■ **SUPPLIED ENTRIES**:
Content starts

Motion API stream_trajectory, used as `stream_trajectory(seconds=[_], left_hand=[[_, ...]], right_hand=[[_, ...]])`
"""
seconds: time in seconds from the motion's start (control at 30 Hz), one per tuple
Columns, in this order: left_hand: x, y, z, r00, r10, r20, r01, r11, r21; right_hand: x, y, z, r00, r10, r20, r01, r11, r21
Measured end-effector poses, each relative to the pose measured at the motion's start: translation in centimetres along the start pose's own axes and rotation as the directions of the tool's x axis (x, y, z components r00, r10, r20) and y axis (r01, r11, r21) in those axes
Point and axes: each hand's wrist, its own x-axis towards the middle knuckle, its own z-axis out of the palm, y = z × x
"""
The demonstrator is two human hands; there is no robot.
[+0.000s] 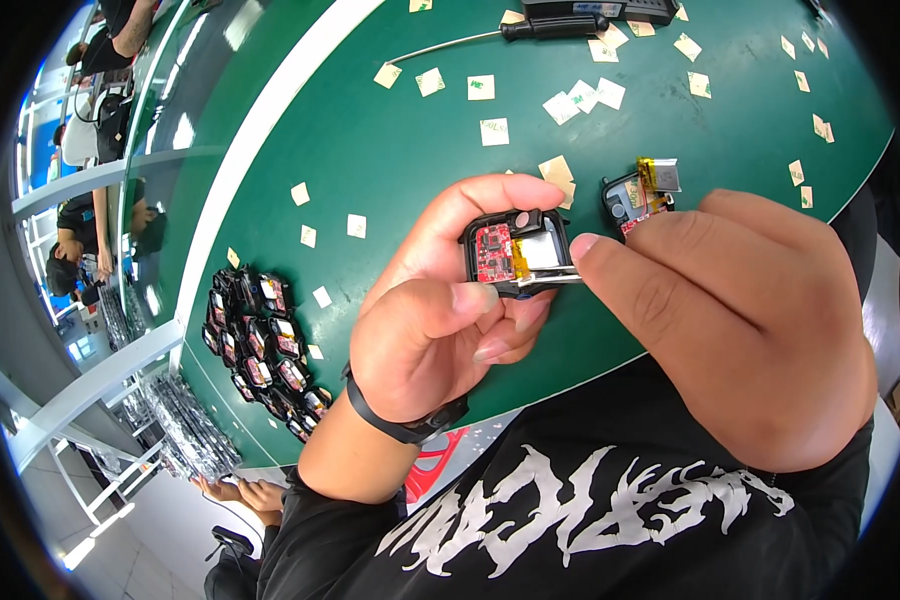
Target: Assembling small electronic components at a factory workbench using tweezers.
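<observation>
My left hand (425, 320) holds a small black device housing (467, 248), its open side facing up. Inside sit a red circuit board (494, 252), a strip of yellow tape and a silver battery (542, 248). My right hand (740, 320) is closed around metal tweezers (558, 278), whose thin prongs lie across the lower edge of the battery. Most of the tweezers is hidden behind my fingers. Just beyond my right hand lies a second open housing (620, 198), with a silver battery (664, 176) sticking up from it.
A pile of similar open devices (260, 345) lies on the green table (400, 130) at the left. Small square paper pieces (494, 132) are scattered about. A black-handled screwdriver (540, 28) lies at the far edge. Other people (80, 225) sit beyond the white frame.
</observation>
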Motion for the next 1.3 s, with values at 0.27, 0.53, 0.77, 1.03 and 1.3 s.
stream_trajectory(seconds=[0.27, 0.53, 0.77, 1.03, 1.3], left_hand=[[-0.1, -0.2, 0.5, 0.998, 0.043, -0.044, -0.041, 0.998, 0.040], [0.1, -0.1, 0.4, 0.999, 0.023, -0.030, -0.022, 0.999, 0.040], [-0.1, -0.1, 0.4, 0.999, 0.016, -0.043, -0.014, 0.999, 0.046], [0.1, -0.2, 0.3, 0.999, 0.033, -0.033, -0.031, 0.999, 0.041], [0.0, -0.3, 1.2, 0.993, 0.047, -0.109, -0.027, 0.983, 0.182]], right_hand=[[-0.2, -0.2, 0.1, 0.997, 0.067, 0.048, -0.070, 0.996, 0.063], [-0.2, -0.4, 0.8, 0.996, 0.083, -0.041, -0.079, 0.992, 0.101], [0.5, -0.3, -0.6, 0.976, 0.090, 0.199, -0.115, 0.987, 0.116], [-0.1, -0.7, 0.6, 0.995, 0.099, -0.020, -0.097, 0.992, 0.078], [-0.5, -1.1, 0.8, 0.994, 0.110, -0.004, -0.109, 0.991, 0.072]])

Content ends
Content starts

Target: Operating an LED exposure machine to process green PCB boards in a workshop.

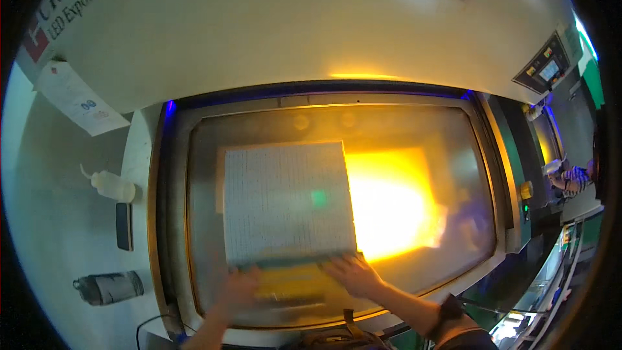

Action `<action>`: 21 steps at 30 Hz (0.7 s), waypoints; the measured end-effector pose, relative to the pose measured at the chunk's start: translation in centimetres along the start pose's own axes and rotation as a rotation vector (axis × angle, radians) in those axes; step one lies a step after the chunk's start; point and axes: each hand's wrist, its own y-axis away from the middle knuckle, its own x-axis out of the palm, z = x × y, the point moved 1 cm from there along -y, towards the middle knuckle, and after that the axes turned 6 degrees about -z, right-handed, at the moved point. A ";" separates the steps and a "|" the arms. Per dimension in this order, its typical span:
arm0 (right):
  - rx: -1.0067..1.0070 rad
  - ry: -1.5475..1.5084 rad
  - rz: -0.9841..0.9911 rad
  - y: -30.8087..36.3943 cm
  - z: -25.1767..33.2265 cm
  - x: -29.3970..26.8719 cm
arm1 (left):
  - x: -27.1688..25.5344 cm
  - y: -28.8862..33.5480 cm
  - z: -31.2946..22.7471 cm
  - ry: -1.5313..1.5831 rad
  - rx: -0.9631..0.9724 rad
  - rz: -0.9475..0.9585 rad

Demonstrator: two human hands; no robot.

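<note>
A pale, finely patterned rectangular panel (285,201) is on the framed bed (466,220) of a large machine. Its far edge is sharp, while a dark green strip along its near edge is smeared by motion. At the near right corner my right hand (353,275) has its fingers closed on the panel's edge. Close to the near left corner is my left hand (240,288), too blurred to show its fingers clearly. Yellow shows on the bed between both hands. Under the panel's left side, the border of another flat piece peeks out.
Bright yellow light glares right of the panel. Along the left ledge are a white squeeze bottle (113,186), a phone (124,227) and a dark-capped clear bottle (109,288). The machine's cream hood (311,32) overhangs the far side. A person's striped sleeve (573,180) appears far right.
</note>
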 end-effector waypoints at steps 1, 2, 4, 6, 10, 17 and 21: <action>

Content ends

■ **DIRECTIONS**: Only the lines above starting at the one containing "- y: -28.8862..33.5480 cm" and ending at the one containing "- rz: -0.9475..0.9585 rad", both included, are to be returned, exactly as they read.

■ **RESULT OF THIS TASK**:
  - y: -28.8862..33.5480 cm
  - z: -31.2946..22.7471 cm
  - ry: -1.5313..1.5831 rad
  - rx: -0.9631..0.9724 rad
  - rz: -0.9475..0.9585 rad

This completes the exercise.